■ Task item
Every line of the data must be set down exactly as shown.

***** Provided records

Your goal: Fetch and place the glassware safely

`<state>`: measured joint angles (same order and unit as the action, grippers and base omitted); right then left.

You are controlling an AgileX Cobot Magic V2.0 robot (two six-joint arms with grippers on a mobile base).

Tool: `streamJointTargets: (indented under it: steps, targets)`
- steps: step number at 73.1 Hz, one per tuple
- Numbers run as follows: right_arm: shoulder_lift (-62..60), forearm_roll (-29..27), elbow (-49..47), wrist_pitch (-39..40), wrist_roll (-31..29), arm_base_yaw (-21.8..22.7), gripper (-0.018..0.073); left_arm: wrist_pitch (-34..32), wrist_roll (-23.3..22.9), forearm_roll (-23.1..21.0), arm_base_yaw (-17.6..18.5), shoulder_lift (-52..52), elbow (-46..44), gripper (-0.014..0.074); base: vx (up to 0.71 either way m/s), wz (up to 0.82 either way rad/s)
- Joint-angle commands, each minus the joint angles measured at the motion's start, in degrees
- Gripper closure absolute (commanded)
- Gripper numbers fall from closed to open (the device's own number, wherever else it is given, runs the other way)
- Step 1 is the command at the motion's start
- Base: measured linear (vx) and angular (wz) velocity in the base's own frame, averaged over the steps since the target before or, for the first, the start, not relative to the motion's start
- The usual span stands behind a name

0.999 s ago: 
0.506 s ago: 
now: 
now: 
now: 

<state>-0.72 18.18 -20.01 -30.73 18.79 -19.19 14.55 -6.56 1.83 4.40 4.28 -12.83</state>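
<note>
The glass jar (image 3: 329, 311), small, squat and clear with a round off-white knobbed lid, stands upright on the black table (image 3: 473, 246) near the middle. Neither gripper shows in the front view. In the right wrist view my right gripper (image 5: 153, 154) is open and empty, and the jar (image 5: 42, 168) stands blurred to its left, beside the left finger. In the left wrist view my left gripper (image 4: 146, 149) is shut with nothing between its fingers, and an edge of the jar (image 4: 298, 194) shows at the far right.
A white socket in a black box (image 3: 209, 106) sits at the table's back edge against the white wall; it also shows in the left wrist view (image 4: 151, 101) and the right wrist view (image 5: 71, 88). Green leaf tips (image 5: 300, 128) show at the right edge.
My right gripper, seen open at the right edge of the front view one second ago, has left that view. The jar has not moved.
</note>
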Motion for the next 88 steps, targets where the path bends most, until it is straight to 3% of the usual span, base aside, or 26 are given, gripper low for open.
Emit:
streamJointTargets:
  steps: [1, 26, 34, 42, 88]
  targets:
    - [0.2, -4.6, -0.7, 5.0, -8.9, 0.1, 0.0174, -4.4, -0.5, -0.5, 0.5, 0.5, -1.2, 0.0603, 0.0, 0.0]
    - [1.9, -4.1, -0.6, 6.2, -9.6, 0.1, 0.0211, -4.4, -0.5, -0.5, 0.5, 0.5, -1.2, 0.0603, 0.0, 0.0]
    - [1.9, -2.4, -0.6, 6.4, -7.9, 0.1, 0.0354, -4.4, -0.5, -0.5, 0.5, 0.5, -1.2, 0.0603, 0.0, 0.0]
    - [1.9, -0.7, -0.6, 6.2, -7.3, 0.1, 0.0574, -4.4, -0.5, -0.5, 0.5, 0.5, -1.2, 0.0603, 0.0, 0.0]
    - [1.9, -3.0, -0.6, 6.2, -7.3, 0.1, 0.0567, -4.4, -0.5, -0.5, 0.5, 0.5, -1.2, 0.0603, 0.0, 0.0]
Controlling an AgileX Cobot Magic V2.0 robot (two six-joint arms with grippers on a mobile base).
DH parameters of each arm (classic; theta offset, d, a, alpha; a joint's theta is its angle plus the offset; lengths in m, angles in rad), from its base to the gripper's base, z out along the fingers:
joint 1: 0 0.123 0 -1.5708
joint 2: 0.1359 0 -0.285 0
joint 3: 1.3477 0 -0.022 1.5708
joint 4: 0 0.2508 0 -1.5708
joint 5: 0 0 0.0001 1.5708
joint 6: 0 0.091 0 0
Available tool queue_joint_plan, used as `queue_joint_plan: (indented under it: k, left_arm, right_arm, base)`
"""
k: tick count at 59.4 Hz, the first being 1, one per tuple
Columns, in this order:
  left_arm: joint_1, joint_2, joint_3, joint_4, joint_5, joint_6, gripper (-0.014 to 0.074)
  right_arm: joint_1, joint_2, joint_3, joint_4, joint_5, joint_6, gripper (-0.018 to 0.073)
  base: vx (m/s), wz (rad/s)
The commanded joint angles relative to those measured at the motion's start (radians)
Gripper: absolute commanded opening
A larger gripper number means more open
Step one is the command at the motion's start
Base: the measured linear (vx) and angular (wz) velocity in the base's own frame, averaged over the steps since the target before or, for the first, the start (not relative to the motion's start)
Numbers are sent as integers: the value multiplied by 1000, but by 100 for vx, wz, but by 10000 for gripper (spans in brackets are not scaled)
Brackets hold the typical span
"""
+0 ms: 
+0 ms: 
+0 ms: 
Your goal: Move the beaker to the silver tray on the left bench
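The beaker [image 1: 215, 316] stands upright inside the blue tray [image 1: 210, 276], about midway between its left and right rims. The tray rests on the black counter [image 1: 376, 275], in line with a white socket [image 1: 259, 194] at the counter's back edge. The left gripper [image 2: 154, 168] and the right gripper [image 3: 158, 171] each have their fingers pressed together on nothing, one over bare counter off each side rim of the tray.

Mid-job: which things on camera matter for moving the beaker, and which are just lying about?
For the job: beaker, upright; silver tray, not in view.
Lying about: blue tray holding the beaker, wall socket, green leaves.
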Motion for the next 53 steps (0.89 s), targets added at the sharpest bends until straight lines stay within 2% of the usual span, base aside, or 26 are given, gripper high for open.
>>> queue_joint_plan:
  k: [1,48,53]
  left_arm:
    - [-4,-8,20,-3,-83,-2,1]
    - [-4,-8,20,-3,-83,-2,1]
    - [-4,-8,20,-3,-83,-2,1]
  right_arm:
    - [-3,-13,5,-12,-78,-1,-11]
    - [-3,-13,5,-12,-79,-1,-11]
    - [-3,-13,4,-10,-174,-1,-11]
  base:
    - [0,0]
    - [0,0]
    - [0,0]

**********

■ Answer area
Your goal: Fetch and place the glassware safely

`<state>`: measured joint angles (same order and unit as the action, grippers and base omitted); right then left.

You are controlling an AgileX Cobot Magic V2.0 robot (two six-joint arms with grippers on a mobile base).

Tool: `streamJointTargets: (indented under it: steps, targets)`
- steps: step number at 73.1 Hz, one per tuple
- Numbers run as follows: right_arm: shoulder_lift (-62..60), forearm_roll (-29..27), elbow (-49..47), wrist_pitch (-39..40), wrist_roll (-31..29), arm_base_yaw (-21.8..22.7), gripper (-0.018..0.073); left_arm: wrist_pitch (-34..32), wrist_roll (-23.3..22.9), forearm_roll (-23.1..21.0), arm_base_yaw (-17.6..18.5), shoulder_lift (-52..52), elbow (-46..44), gripper (-0.014..0.074); base: vx (up to 0.71 either way m/s), wz (up to 0.82 either way rad/s)
- Joint-angle commands, each minus the joint angles measured at the motion's start, in degrees
- Gripper closure absolute (commanded)
- Gripper numbers fall from closed to open (the device's own number, wherever else it is given, runs the other way)
- Step 1 is the command at the motion's start
- Base: measured linear (vx) and angular (wz) velocity in the base's own frame, averaged over the steps since the target before or, for the first, the start, not relative to the motion's start
- The usual span stands behind a name

0.999 s ago: 
0.506 s ago: 
now: 
now: 
now: 

<state>-0.72 18.18 -20.01 -30.73 18.79 -19.19 14.55 -6.56 1.83 4.40 4.28 -12.83</state>
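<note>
The glass jar (image 3: 329, 311), small, squat and clear with a round off-white knobbed lid, stands upright on the black table (image 3: 473, 246) near the middle. Neither gripper shows in the front view. In the right wrist view my right gripper (image 5: 153, 154) is open and empty, and the jar (image 5: 42, 168) stands blurred to its left, beside the left finger. In the left wrist view my left gripper (image 4: 146, 149) is shut with nothing between its fingers, and an edge of the jar (image 4: 298, 194) shows at the far right.
A white socket in a black box (image 3: 209, 106) sits at the table's back edge against the white wall; it also shows in the left wrist view (image 4: 151, 101) and the right wrist view (image 5: 71, 88). Green leaf tips (image 5: 300, 128) show at the right edge.
My right gripper, seen open at the right edge of the front view one second ago, has left that view. The jar has not moved.
</note>
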Motion for the next 88 steps, targets where the path bends most, until it is straight to 3% of the usual span, base aside, or 26 are given, gripper low for open.
Emit:
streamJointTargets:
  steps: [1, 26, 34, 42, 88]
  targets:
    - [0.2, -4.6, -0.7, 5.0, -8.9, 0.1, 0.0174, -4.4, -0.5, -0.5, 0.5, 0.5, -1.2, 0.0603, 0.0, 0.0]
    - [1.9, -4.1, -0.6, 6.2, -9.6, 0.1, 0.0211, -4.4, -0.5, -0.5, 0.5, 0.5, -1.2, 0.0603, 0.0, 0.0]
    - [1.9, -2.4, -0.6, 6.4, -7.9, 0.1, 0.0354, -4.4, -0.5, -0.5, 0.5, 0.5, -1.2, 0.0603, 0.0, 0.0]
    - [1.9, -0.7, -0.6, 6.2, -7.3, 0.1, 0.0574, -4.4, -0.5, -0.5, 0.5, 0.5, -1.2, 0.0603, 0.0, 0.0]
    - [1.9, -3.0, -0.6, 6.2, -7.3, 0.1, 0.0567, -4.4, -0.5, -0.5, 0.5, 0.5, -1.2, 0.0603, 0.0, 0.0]
Controlling an AgileX Cobot Magic V2.0 robot (two six-joint arms with grippers on a mobile base).
DH parameters of each arm (classic; theta offset, d, a, alpha; a joint's theta is its angle plus the offset; lengths in m, angles in rad), from its base to the gripper's base, z out along the fingers:
joint 1: 0 0.123 0 -1.5708
joint 2: 0.1359 0 -0.285 0
joint 3: 1.3477 0 -0.022 1.5708
joint 4: 0 0.2508 0 -1.5708
joint 5: 0 0 0.0001 1.5708
joint 6: 0 0.091 0 0
Available tool queue_joint_plan, used as `queue_joint_plan: (indented under it: k, left_arm, right_arm, base)`
"""
k: tick count at 59.4 Hz, the first being 1, one per tuple
Columns, in this order:
  left_arm: joint_1, joint_2, joint_3, joint_4, joint_5, joint_6, gripper (-0.014 to 0.074)
  right_arm: joint_1, joint_2, joint_3, joint_4, joint_5, joint_6, gripper (-0.018 to 0.073)
  base: vx (m/s), wz (rad/s)
The commanded joint angles relative to those measured at the motion's start (radians)
Gripper: absolute commanded opening
A larger gripper number means more open
Step one is the command at the motion's start
Base: the measured linear (vx) and angular (wz) velocity in the base's own frame, averaged over the steps since the target before or, for the first, the start (not relative to the motion's start)
Numbers are sent as integers: the value multiplied by 1000, but by 100 for vx, wz, but by 10000 for gripper (spans in brackets are not scaled)
Brackets hold the typical span
"""
+0 ms: 
+0 ms: 
+0 ms: 
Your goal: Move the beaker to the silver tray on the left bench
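The beaker [image 1: 215, 316] stands upright inside the blue tray [image 1: 210, 276], about midway between its left and right rims. The tray rests on the black counter [image 1: 376, 275], in line with a white socket [image 1: 259, 194] at the counter's back edge. The left gripper [image 2: 154, 168] and the right gripper [image 3: 158, 171] each have their fingers pressed together on nothing, one over bare counter off each side rim of the tray.

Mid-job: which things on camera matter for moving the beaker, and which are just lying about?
For the job: beaker, upright; silver tray, not in view.
Lying about: blue tray holding the beaker, wall socket, green leaves.
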Motion for the next 53 steps (0.89 s), targets added at the sharpest bends until straight lines stay within 2% of the usual span, base aside, or 26 are given, gripper high for open.
>>> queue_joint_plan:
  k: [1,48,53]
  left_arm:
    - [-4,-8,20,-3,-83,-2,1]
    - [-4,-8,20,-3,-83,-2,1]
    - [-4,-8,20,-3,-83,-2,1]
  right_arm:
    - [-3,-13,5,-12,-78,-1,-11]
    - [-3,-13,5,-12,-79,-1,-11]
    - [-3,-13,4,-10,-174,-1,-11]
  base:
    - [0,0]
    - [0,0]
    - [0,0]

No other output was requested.